Nothing but an exact copy of the data should be given.

#### [GIVEN MATERIAL]
»»

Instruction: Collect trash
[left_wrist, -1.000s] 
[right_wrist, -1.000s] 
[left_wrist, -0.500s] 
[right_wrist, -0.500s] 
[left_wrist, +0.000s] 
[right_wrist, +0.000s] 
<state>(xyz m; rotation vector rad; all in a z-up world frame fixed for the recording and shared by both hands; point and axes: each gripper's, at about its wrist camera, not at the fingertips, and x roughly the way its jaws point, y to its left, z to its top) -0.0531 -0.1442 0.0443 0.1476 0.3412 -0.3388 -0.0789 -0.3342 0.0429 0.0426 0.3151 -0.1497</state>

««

#### [SOLUTION TO THIS PROBLEM]
Instruction: Collect trash
[left_wrist, -1.000s] 
[right_wrist, -1.000s] 
[left_wrist, -0.500s] 
[right_wrist, -0.500s] 
[left_wrist, +0.000s] 
[right_wrist, +0.000s] 
<state>(xyz m; rotation vector rad; all in a z-up world frame fixed for the recording and shared by both hands; point and axes: each gripper's, at about its wrist camera, not at the fingertips, and x roughly the way its jaws point, y to its left, z to its top) -0.0531 -0.1442 0.0443 0.1476 0.3412 -0.3388 -0.0789 -0.3342 0.0429 0.0426 0.3151 -0.1497</state>

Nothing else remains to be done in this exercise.